What is Error Detection Correction, LDPC, BCH, Reed-Solomon Algorithm?

2023-10-15 ATP Blogs
NAND Flash,NAND Flash Memory,NAND Flash Storage Devices,industrial flash storage

Error Detection and Correction in NAND Flash Memory

The current age of information underscores the need, not only of speed but also of accuracy, whether one is storing, retrieving, transmitting or analyzing data. Considering the amount of critical information being generated by the minute, even the slightest of errors can spell disaster. As flash memory moves to smaller geometries, error bits also increase, requiring more powerful error correction algorithms to ensure the reliability of the flash storage device.

 

Bad Blocks

Bad blocks are blocks that have one or more invalid bits. They may be unusable or weak and prone to errors. They may be present even in new devices and may develop during the lifetime of the device.


There are two types of bad blocks in a NAND flash storage device:

  • Initial bad blocks. NAND flash devices may ship out with a number of bad blocks. Before the device is shipped, the location of bad blocks is mapped, and a bad block management algorithm is usually implemented, where a bad block table is created by reading all the spare areas in the flash storage device. Invalid blocks are identified during testing and validation in the factory. The bad block table is saved in a good block, so it can be loaded by the device on reboot (Micron).
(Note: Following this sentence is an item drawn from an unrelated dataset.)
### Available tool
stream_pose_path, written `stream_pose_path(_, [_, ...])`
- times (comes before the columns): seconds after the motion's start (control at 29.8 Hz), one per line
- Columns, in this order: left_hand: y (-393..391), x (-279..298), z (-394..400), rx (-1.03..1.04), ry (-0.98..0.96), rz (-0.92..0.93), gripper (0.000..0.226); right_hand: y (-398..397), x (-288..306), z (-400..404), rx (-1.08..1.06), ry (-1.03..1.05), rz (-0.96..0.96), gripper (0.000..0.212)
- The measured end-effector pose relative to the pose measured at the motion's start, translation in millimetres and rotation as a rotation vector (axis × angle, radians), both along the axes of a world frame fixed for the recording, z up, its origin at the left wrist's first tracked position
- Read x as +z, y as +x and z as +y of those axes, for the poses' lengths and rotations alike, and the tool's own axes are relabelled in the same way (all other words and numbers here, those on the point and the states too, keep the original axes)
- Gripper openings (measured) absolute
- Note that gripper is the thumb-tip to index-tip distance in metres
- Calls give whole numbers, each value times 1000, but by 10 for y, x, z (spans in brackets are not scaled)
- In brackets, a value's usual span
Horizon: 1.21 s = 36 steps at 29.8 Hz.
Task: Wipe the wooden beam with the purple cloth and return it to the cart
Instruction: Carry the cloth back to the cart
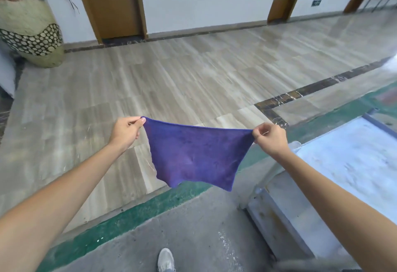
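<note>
The purple cloth (195, 153) hangs spread out in the air in front of me, stretched between both hands. My left hand (125, 131) pinches its upper left corner. My right hand (271, 139) pinches its upper right corner. The lower edge of the cloth dangles loose above the floor. A white-topped cart (335, 177) with a grey metal frame stands at the lower right, just beside my right forearm. No wooden beam shows in this view.
Pale tiled floor (193, 74) stretches ahead to a white wall with brown wooden doors (113, 3). A large patterned vase (30, 31) stands at the far left. A green painted strip (133, 213) borders the grey concrete under my shoe (165, 260).
</note>
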<state>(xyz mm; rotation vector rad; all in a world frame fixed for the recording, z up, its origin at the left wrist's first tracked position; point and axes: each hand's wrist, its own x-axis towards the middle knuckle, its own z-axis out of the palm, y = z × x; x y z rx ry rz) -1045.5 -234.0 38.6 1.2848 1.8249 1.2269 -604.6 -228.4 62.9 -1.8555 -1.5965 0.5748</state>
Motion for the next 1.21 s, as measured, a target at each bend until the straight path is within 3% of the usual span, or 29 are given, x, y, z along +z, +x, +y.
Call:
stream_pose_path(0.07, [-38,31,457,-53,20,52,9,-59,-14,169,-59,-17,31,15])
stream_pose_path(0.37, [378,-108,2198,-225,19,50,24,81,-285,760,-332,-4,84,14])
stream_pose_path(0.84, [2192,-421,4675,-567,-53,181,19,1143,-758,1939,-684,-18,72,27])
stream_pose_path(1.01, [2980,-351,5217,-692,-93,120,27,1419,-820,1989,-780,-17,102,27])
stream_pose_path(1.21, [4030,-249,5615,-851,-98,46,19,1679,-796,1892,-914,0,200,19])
  • Accumulated or Later Bad Blocks. As the device goes through the rigors of its use, data in the good blocks may be lost or corrupted due to wear out during its lifetime, leading to read/write disturb errors, retention errors, and other issues. Consequently, damaged blocks cause stored data to be inaccessible and applications or operating systems may fail to open. As bad blocks increase, drive capacity decreases and performance is compromised, eventually resulting in device failure.

 

NAND Flash Degradation and Bit Errors

Error correction codes are employed to detect and correct bit errors. In the early days of flash, single-digit error codes were used, but as scaling became prevalent, cell size decreased and bits per cell increased. The following factors impact flash degradation and the rise of bit errors.
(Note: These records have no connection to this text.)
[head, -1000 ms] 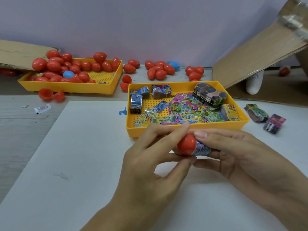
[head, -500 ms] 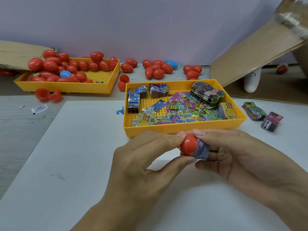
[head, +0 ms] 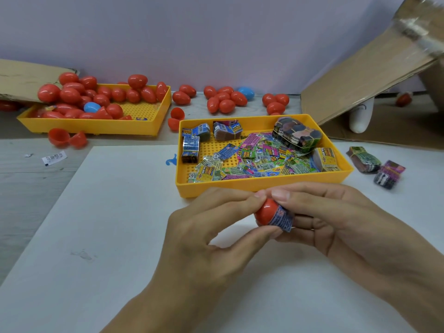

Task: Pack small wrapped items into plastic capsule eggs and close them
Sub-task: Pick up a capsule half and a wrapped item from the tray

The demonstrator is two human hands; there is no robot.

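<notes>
Above the white surface (head: 120, 236), the left hand (head: 204, 239) pinches a smooth, light, probably slippery red egg half (head: 265, 211) by its dome while the right hand (head: 336, 224) pinches the crinkly wrapped item (head: 282, 218) into its mouth

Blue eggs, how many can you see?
2. One blue egg lies among the red eggs in the far yellow tray. The other blue egg sits on the table by the wall, behind a bunch of red eggs. More may be buried.
</notes>
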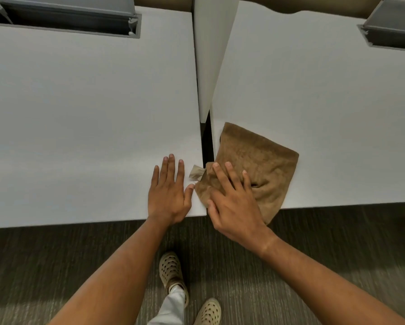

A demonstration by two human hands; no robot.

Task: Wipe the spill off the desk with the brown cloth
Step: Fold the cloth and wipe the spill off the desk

  • Program/Erase (P/E) Cycles. The constant cycles of programming (writing) and erasing require the application of high voltage to the NAND cell, causing stress on and weakening the Tunnel Oxide.

 

Figure 1. Program (write) and erase operations on the NAND flash cell require the application of high voltage, which causes stress on the Tunnel Oxide. As P/E cycles increase, the Tunnel Oxide weakens, causing electrons to leak out from the Floating Gate and the NAND flash cell to degrade.

 

  • More bits per cell. In efforts to increase density, new flash technologies have enabled the storing of more bits in a cell, narrowing the gap between voltage threshold (VT) distributions, resulting in voltage shifts and causing bit errors due to cell-to-cell interference.

 

Figure 2. More bits stored per cell deliver increased density/capacity, but also increases cell-to-cell interference, as cells get crammed more closely together. A read or write to one cell may impact other neighboring cells, and cause bit errors.

 

Error Detection and Correction in ATP NAND Flash Storage Devices

Error correction codes (ECC) are techniques used to correct errors in the NAND flash, allowing recovery of data that may be corrupted due to bit errors. Internal ECC mechanisms can detect/correct up to a certain number of errors.
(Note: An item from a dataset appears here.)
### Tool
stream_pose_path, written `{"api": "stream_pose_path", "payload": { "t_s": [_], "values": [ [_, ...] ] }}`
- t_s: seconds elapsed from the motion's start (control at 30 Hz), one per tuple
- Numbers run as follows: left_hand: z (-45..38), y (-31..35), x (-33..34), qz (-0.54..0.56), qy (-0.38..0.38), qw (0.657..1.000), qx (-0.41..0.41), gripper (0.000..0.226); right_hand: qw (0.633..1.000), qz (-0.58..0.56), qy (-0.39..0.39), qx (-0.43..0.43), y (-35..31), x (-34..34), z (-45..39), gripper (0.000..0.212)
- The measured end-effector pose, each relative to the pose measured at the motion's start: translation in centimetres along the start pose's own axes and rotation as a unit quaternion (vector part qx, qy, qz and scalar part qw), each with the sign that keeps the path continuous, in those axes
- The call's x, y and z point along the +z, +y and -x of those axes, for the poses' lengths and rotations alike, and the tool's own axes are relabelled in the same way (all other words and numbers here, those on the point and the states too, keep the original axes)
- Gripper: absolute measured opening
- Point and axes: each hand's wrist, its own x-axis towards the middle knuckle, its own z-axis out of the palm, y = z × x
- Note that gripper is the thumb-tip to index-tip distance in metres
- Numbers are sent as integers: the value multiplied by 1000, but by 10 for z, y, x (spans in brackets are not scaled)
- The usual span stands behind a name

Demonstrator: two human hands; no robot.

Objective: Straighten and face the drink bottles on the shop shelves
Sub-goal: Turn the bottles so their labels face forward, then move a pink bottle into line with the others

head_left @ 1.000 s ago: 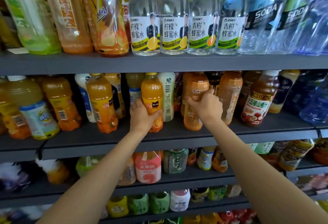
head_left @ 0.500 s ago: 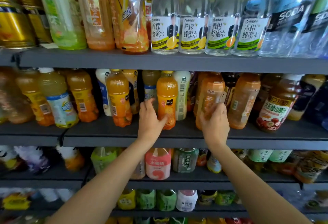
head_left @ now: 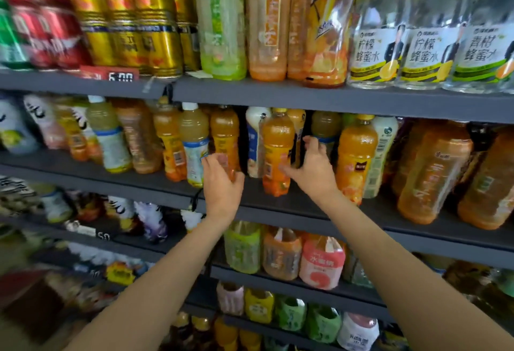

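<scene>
Rows of drink bottles stand on the dark middle shelf [head_left: 306, 213]. My left hand [head_left: 222, 184] grips the lower part of an amber tea bottle [head_left: 225, 131], fingers curled round it. My right hand [head_left: 313, 168] holds a yellow-capped orange juice bottle [head_left: 278, 142], thumb across its front and fingers behind its right side. That bottle leans slightly. Behind the gap between the two bottles stands a white and blue bottle [head_left: 253, 139]. An orange bottle with a black label [head_left: 356, 153] stands just right of my right hand. The picture is blurred by motion.
Gold cans [head_left: 133, 17], red cans [head_left: 52, 25] and tall tea bottles fill the top shelf [head_left: 306, 95], with clear honey-water bottles [head_left: 420, 53] at the right. Large amber bottles [head_left: 434, 172] lean at the far right. Lower shelves hold small bottles, among them a pink one [head_left: 322, 264].
The view has swung left. Both hands let go of the earlier bottles and moved left: my left hand onto the amber bottle, my right hand onto the yellow-capped orange one.
</scene>
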Motion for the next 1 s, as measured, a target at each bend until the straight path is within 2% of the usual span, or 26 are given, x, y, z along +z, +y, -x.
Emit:
{"api": "stream_pose_path", "payload": {
  "t_s": [0.1,0.2,0.3,0.37,0.43,0.53,0.63,0.7,0.83,1.0],
  "values": [
    [-12,-23,-23,23,-11,1000,-8,38,998,-25,28,56,-16,18,-22,78],
    [-27,-51,-44,7,-103,994,-23,39,990,-10,40,138,-30,41,-34,80],
    [-38,-77,-63,13,-184,983,-4,45,978,33,110,174,-43,63,-29,81],
    [-44,-90,-72,16,-214,976,22,51,976,62,150,148,-55,74,-21,85],
    [-47,-100,-76,22,-248,967,46,55,976,114,155,101,-67,87,-6,86],
    [-45,-108,-80,31,-307,946,103,58,971,210,111,11,-84,105,24,76],
    [-45,-116,-86,29,-336,929,156,61,953,294,50,-49,-99,115,40,72],
    [-54,-120,-93,40,-330,928,170,64,957,276,60,-71,-116,114,40,71],
    [-75,-126,-112,78,-301,934,178,68,976,142,121,-117,-169,107,28,75],
    [-92,-141,-139,64,-295,930,210,55,948,149,81,-270,-232,124,16,79]
  ]
}}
An example of ECC employed by other flash storage products is the Hamming Code. Invented in 1950 and named after its inventor, Richard Hamming, this algorithm can detect and correct 1-bit errors but can only detect and not correct 2-bit errors. It is easy to implement due to its limited error correcting abilities and is widely used in single-level cell (SLC) flash, which is simpler in architecture and only requires single-bit ECC. A popular Hamming code is 7, 4 where, in a 7-bit block, only 4 bits are made up of data and the other 3 bits are error correction codes.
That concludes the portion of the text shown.